We can see a class has a reference to it's superclass, it's name, instance variables, methods, cache and protocols it claims to adhere to. The runtime needs this information when responding to messages that message your class or it's instances.

So Classes define objects and yet are objects themselves? How does this work
Yes earlier I said that in objective-c classes themselves are objects as well, and the runtime deals with this by creating Meta Classes. When you send a message like [NSObject alloc] you are actually sending a message to the class object, and that class object needs to be an instance of the MetaClass which itself is an instance of the root meta class. While if you say subclass from NSObject, your class points to NSObject as it's superclass. However all meta classes point to the root metaclass as their superclass. All meta classes simply have the class methods for their method list of messages that they respond to. So when you send a message to a class object like [NSObject alloc] then objc_msgSend() actually looks through the meta class to see what it responds to then if it finds a method, operates on the Class object.

Why we subclass from Apples Classes
So initially when you start Cocoa development, tutorials all say to do things like subclass NSObject and start then coding something and you enjoy a lot of benefits simply by inheriting from Apples Classes. One thing you don't even realize that happens for you is setting your objects up to work with the Objective-C runtime. When we allocate an instance of one of our classes it's done like so...

MyObject *object = [[MyObject alloc] init];

the very first message that gets executed is +alloc. If you look at the documentation it says that "The isa instance variable of the new instance is initialized to a data structure that describes the class; memory for all other instance variables is set to 0." So by inheriting from Apples classes we not only inherit some great attributes, but we inherit the ability to easily allocate and create our objects in memory that matches a structure the runtime expects (with a isa pointer that points to our class) & is the size of our class.

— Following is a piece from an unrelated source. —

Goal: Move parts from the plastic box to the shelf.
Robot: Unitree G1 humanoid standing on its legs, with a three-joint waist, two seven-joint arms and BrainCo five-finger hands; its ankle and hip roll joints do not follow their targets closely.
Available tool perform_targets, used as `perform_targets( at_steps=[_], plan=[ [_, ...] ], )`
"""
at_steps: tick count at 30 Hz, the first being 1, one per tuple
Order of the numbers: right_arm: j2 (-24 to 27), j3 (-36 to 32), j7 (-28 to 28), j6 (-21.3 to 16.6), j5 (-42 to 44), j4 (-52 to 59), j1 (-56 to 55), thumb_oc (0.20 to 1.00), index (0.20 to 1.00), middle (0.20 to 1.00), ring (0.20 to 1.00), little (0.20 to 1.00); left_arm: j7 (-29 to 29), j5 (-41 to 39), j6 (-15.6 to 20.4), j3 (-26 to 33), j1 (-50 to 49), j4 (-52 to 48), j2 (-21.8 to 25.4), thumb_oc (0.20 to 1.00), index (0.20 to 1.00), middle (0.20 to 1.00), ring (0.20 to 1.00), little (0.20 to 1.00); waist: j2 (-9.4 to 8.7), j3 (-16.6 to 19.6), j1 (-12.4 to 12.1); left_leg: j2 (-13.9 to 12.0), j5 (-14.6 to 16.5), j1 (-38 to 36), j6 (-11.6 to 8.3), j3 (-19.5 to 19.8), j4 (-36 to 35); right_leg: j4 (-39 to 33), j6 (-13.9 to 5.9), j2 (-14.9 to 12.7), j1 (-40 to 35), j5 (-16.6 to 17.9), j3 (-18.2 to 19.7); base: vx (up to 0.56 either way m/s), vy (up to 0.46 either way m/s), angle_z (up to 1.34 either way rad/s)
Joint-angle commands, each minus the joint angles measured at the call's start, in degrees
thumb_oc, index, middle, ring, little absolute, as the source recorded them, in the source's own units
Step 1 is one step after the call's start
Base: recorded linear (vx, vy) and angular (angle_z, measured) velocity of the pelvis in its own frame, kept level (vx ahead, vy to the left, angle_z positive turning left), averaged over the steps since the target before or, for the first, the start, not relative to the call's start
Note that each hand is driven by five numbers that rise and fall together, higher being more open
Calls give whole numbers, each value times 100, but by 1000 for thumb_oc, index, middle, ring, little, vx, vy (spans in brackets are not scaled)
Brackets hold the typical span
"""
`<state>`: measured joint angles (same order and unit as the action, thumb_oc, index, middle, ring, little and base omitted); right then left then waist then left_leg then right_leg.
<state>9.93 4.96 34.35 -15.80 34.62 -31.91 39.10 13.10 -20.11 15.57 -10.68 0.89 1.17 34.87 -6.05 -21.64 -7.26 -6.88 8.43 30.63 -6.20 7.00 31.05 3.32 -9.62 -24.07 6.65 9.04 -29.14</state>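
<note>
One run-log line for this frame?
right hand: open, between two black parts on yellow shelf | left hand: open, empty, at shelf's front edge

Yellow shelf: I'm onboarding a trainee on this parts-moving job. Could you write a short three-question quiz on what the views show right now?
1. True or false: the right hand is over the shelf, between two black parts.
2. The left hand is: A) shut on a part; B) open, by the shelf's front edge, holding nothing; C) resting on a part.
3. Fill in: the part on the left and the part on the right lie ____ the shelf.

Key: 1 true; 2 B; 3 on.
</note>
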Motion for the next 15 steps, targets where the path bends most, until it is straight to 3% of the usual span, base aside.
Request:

So what's with the Class Cache? ( objc_cache *cache )
When the Objective-C runtime inspects an object by following it's isa pointer it can find an object that implements many methods. However you may only call a small portion of them and it makes no sense to search the classes dispatch table for all the selectors every time it does a lookup. So the class implements a cache, whenever you search through a classes dispatch table and find the corresponding selector it puts that into it's cache. So when objc_msgSend() looks through a class for a selector it searches through the class cache first. This operates on the theory that if you call a message on a class once, you are likely to call that same message on it again later. So if we take this into account this means that if we have a subclass of NSObject called MyObject and run the following code

MyObject *obj = [[MyObject alloc] init];
 
@implementation MyObject
-(id)init {
    if(self = [super init]){
        [self setVarA:@”blah”];
    }
    return self;
}
@end

the following happens (1) [MyObject alloc] gets executed first. MyObject class doesn't implement alloc so we will fail to find +alloc in the class and follow the superclass pointer which points to NSObject (2) We ask NSObject if it responds to +alloc and it does. +alloc checks the receiver class which is MyObject and allocates a block of memory the size of our class and initializes it's isa pointer to the MyObject class and we now have an instance and lastly we put +alloc in NSObject's class cache for the class object (3) Up till now we were sending a class messages but now we send an instance message which simply calls -init or our designated initializer. Of course our class responds to that message so -(id)init get's put into the cache (4) Then self = [super init] gets called. Super being a magic keyword that points to the objects superclass so we go to NSObject and call it's init method. This is done to insure that OOP Inheritance works correctly in that all your super classes will initialize their variables correctly and then you (being in the subclass) can initialize your variables correctly and then override the superclasses if you really need to. In the case of NSObject, nothing of huge importance goes on, but that is not always the case. Sometimes important initialization happens. Take this...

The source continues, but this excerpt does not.